WHAT YOU NEED TO DO = Work out how many lines below contain "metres", then write only that number.

RECORDED DATA =
"""
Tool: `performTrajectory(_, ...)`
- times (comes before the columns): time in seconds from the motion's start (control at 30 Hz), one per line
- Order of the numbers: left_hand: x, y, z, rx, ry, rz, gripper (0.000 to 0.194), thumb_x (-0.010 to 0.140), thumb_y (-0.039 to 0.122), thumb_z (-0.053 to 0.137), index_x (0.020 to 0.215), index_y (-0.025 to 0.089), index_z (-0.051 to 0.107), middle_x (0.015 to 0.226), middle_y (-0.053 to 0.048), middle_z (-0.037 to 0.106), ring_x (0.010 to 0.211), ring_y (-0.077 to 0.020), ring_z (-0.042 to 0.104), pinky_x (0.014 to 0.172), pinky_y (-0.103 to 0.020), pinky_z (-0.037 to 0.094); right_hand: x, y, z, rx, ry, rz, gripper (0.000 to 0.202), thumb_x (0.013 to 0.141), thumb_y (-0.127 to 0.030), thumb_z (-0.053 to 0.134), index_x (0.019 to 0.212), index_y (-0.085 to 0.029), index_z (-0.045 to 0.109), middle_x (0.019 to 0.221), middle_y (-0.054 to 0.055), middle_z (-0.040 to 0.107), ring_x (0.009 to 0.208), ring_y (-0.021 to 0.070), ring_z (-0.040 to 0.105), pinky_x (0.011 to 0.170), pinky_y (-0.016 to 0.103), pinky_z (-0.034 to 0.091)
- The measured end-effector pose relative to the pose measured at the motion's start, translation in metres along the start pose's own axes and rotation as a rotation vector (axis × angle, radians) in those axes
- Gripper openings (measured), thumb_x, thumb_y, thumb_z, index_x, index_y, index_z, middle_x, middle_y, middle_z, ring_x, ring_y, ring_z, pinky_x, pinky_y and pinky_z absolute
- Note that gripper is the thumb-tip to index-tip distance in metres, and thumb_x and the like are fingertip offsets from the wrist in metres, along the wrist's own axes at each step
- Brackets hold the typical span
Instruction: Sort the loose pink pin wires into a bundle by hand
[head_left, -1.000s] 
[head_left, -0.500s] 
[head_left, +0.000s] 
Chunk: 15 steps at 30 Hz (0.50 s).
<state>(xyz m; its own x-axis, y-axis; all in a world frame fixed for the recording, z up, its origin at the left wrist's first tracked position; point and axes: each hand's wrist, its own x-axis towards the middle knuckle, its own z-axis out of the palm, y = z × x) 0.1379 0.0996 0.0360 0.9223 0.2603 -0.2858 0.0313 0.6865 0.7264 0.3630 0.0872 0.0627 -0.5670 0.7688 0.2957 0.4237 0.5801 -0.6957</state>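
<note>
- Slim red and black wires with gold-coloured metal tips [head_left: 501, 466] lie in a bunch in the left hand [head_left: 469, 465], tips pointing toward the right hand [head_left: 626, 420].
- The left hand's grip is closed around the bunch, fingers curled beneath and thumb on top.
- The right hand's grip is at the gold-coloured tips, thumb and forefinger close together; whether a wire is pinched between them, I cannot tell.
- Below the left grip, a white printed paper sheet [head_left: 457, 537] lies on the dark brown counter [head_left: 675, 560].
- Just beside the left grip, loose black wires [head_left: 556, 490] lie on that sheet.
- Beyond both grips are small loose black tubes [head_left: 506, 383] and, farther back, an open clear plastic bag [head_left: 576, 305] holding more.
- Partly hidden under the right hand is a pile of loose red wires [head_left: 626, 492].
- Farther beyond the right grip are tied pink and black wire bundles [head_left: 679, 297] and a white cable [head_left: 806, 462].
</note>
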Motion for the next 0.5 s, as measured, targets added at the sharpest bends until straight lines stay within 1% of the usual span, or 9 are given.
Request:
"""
OUTPUT BELOW = 2